YOUR ASSIGNMENT: Any picture in the data below gets skipped; print all the rest exactly.

RAW DATA:

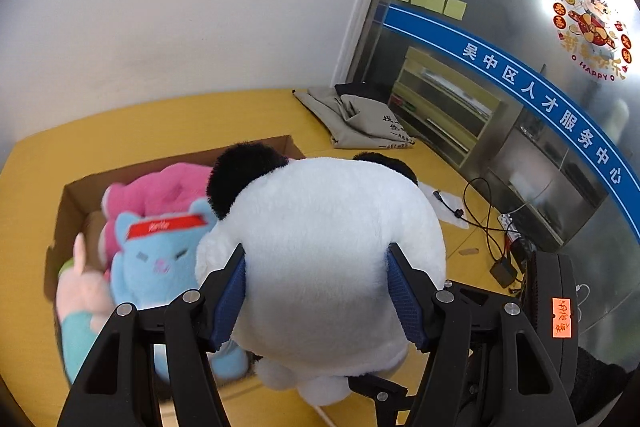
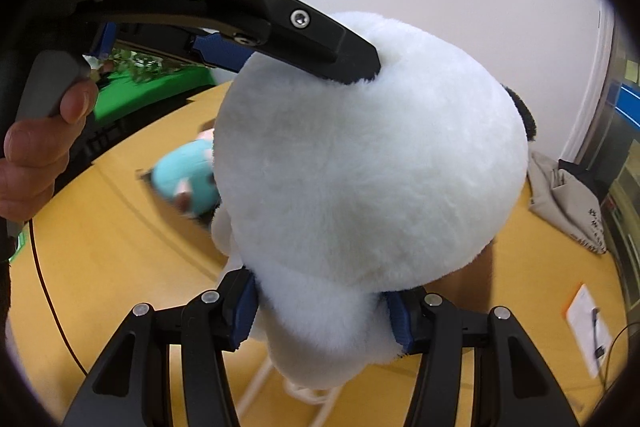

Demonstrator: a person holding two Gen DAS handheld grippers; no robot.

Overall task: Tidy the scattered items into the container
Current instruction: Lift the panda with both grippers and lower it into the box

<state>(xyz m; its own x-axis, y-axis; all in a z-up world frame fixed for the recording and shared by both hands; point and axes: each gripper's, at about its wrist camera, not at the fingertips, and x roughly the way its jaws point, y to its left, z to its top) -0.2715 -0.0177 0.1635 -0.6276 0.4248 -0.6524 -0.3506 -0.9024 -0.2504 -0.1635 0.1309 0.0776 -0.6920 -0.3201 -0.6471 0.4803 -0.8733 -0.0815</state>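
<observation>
Both wrist views look forward and down over the yellow worktop (image 1: pixel 168 123) at close range, sharing the white panda plush (image 1: pixel 320 259).

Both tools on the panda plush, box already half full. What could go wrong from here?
1. The big white panda plush is pinched by both the left tool and right tool; uneven release may drop it beside the open cardboard box.
2. The pink plush and blue cat plush already crowd the box, so the panda may sit proud or roll out.
</observation>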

OUTPUT:
Demonstrator: a person holding two Gen DAS handheld grippers; no robot.

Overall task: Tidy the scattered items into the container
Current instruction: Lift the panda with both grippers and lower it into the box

<state>(xyz m; its own x-axis, y-axis; all in a z-up world frame fixed for the recording and shared by both hands; point and axes: each gripper's, at about its wrist camera, not at the fingertips, and x roughly the way its jaws point, y to its left, z to its top) -0.2715 -0.0177 0.1635 -0.6276 0.4248 -0.6524 -0.3506 -0.9024 -0.2504 -0.1635 0.1309 0.0776 -0.6920 -0.3201 -0.6471 0.4803 -0.8733 -0.0815</state>
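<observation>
Both wrist views look forward and down over the yellow worktop (image 1: pixel 168 123) at close range, sharing the white panda plush (image 1: pixel 320 259).

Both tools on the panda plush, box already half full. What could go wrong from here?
1. The big white panda plush is pinched by both the left tool and right tool; uneven release may drop it beside the open cardboard box.
2. The pink plush and blue cat plush already crowd the box, so the panda may sit proud or roll out.
</observation>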

The required output is complete.